Re: [BUG] mutex deadlock of dpm_resume() in low memory situation

From: Rafael J. Wysocki
Date: Wed Dec 27 2023 - 14:39:34 EST


On Wednesday, December 27, 2023 5:08:40 PM CET Greg KH wrote:
> On Wed, Dec 27, 2023 at 05:42:50PM +0900, Youngmin Nam wrote:
> > Could you look into this issue ?
>
> Can you submit a patch that resolves the issue for you, as you have a
> way to actually test this out? That would be the quickest way to get it
> resolved, and to help confirm that this is even an issue at all.

Something like the appended patch should be sufficient to address this AFAICS.

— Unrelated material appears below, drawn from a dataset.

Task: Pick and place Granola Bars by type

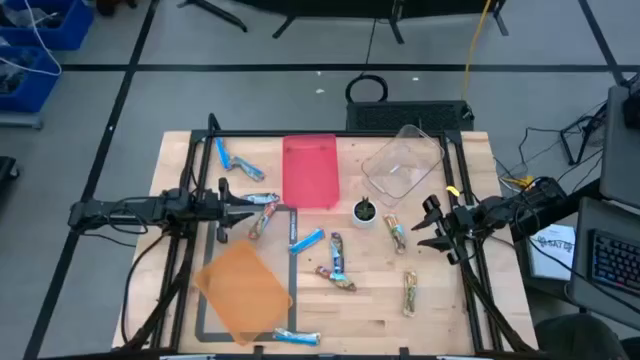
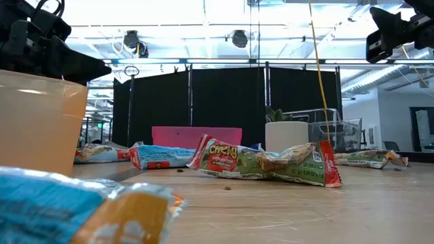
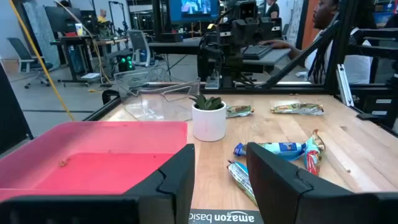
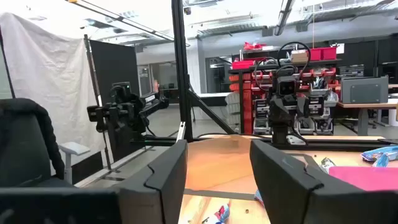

I haven't tested it yet (will do so shortly), so all of the usual disclaimers
apply.

I think that it can be split into 2 patches, but for easier testing here
it goes in one piece.

Fixes: f2a424f6c613 ("PM / core: Introduce dpm_async_fn() helper")
Signed-off-by: Rafael J. Wysocki <rafael.j.wysocki@xxxxxxxxx>
---
drivers/base/power/main.c | 12 ++++--
include/linux/async.h | 2 +
kernel/async.c | 85 ++++++++++++++++++++++++++++++++++------------
3 files changed, 73 insertions(+), 26 deletions(-)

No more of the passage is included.